2025 Index: Active Travel Saves NHS £1.94B, Spurs Call for Cycling Infrastructure Boost
March 17, 2026
Cycling saves the NHS about £72.7 million per year in the studied areas, equivalent to the cost of 1.6 million GP appointments, with 5,736 long-term health conditions avoided and 545 early deaths prevented annually.
The 2025 Walking and Cycling Index, produced by the Walk Wheel Cycle Trust and 17 regional partners, finds that active travel saved the NHS about £1.94 billion in 2025 by preventing roughly 156,000 long-term health conditions across the UK.
The report underscores the need for long-term funding and stronger policies to create an inclusive, integrated transport system that connects new developments with communities.

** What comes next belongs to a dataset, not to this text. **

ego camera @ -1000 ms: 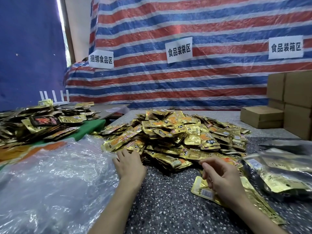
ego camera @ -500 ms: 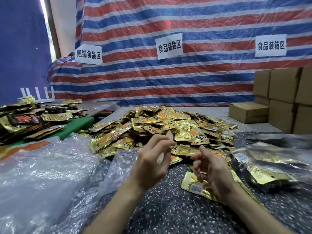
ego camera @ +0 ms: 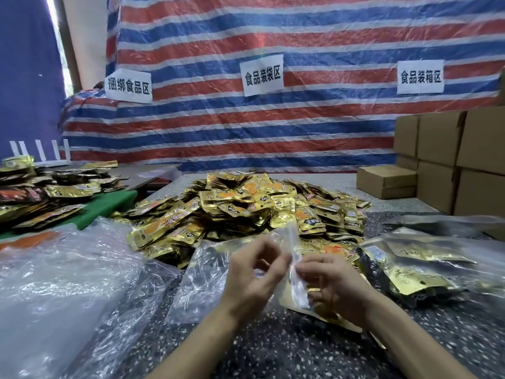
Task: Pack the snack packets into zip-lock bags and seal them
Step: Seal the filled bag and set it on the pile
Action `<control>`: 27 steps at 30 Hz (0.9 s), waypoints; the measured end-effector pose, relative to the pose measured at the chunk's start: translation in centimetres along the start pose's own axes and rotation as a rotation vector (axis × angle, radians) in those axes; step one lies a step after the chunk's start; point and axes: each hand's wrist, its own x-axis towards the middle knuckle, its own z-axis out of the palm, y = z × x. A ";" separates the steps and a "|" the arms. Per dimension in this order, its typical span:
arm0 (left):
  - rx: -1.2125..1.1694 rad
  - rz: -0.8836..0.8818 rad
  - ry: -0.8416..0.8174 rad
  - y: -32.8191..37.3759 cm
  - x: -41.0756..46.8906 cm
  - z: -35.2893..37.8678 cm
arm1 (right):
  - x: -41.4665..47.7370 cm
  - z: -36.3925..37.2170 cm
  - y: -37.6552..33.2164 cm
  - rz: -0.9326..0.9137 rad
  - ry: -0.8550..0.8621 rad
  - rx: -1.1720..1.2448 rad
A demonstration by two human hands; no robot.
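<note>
A clear zip-lock bag [ego camera: 202, 280] hangs between my hands above the speckled table [ego camera: 273, 348]. My left hand [ego camera: 252, 277] pinches its top edge with curled fingers. Right beside it, my right hand [ego camera: 332, 283] pinches the same edge. A big heap of gold snack packets [ego camera: 246, 209] lies just beyond my hands. A few loose gold packets [ego camera: 322, 310] lie flat under my right hand. Filled bags of gold packets [ego camera: 415, 266] rest at the right.
A pile of crumpled clear plastic bags [ego camera: 60, 285] covers the near left. Dark and gold packets [ego camera: 46, 192] lie on a green surface at far left. Cardboard boxes [ego camera: 448, 160] stack at the back right. A striped tarp with paper signs hangs behind.
My left hand lifted a clear bag from the pile at left and brought it to the middle. My right hand rose off the flat packets and took hold of the bag's edge.
</note>
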 end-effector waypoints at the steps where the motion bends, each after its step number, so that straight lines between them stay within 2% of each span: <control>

Within 17 Index areas, active travel prevented more than 28,000 serious health conditions, including around 8,700 hip fractures, nearly 6,800 dementia cases, and over 2,300 depression cases, delivering £346.7 million in NHS savings annually in those areas.
Around a quarter of residents not currently cycling are interested in starting, while over half say secure home parking access would encourage cycling, and there is strong support for more off-road, separated cycle paths.

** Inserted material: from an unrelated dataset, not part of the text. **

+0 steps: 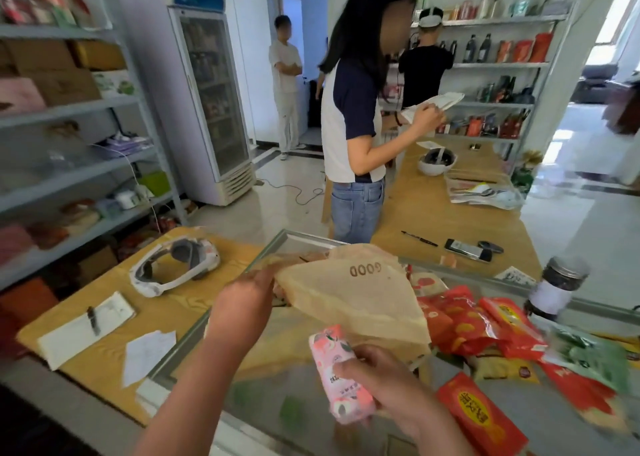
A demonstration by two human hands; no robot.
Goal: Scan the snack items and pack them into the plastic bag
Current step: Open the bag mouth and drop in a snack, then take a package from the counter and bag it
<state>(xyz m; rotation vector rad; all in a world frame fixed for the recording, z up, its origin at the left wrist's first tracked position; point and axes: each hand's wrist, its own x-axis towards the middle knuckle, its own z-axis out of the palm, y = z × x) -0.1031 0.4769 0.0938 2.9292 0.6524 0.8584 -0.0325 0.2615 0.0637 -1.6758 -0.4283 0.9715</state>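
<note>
The left hand [242, 301] pinches the left edge of the plastic bag [353, 303] and holds it up over the glass counter [277, 407]. The bag is thin and tan, with the word GOOD on it upside down. The right hand [375, 381] has its fingers and thumb curled round a pink snack pack [337, 376]. The pack is up off the counter, just under the low edge of the bag. I cannot tell if the pack touches the bag. To the right, a heap of red snack packs [467, 320] lies on the glass, close behind the bag. A yellow pack [502, 371] lies under the heap's front edge, and a flat red pack [481, 417] lies near the right hand. A green pack [595, 355] is further right, but it is blurry. A jar [557, 289] with a dark lid stands up straight behind the red packs. On the wooden table [221, 272] to the left lie a white headset [173, 265], a notebook [83, 331] with a pen [93, 320] on top, and a loose slip of paper [147, 355]. Past the counter a person in jeans [353, 126] stands beside a long table [433, 206] and holds some papers. A phone [467, 249] lies on that table. A tall fridge [211, 109] stands at the back, and shelves [69, 109] full of boxes run along the left wall.
</note>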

The full Walk Wheel Cycle Trust’s Walking and Cycling Index 2025 is linked for deeper reading.
Major regions covered include Greater Manchester, Liverpool City Region, North East Combined Authority, and Leicester in the Midlands; London and the South East are not included, suggesting nationwide figures could be higher.

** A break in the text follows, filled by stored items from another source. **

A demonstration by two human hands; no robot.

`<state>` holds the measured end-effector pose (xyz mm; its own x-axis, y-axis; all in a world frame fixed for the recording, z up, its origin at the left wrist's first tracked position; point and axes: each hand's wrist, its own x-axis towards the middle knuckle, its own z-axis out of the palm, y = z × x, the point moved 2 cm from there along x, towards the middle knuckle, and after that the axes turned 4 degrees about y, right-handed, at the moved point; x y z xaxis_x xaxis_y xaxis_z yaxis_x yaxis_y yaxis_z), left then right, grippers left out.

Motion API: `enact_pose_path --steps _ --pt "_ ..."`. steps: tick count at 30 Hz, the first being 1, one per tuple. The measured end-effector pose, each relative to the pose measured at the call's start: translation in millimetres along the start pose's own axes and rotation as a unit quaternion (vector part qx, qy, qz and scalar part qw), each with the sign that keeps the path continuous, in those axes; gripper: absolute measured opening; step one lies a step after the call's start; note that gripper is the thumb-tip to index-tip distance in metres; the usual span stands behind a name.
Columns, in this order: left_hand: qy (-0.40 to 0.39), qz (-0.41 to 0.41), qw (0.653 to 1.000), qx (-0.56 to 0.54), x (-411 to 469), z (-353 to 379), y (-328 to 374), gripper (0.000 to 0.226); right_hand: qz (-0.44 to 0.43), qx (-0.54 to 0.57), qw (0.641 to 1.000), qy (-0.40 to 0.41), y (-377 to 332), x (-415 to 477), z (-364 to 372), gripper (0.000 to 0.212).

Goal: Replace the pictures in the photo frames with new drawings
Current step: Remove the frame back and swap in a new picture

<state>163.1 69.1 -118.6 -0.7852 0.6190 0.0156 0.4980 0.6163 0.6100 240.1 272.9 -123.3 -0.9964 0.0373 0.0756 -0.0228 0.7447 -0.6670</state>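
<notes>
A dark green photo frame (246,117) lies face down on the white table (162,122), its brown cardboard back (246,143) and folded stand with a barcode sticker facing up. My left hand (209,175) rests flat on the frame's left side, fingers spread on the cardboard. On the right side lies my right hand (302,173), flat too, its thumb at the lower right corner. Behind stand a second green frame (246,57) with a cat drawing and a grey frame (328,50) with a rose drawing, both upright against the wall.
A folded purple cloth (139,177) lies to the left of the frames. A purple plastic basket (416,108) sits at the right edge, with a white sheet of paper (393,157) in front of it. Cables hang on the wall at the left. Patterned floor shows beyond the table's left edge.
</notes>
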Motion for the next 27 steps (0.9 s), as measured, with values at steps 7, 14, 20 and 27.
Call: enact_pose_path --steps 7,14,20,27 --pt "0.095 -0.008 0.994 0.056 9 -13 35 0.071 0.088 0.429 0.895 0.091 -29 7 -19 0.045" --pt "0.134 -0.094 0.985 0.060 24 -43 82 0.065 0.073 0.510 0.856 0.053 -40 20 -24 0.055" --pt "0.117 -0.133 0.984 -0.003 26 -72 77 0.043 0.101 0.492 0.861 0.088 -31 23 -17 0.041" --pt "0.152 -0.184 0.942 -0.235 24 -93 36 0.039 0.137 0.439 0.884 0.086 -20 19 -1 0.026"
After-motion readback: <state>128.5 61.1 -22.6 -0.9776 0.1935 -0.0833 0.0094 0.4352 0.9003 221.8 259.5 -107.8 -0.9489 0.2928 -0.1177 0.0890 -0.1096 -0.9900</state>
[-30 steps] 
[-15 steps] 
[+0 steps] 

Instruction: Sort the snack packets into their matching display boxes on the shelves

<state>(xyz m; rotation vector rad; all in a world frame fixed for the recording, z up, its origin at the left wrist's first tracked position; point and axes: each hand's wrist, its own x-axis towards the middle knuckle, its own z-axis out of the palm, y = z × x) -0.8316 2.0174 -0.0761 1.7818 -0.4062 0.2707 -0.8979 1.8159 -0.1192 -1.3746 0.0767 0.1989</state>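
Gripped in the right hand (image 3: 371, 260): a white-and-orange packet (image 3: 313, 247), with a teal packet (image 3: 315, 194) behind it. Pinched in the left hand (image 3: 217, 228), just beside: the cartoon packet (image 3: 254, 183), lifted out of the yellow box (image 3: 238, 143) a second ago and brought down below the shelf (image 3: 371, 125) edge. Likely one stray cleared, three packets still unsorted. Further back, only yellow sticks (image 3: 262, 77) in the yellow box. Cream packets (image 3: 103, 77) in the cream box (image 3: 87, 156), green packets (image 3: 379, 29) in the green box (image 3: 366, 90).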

Anecdotes such as Aminah in Leicester illustrate personal health benefits from walking to university, highlighting the human impact of active travel.
Environmental benefits include about 500,000 tonnes of greenhouse gas emissions avoided annually and the removal of up to 2.9 million cars from roads daily, easing congestion.
Strong public support exists for walkable, wheelable, and bike-friendly neighborhoods, with about 80% backing nearby shops, schools, green spaces, and public transport within a short walk or wheel.
More than half of residents (54%) support shifting funding from road-building to walking, wheeling, cycling and public transport investments.
Public safety perceptions show 45% feel cycling is safe locally, versus 80% for driving and 74% for public transport, underscoring safety as a barrier.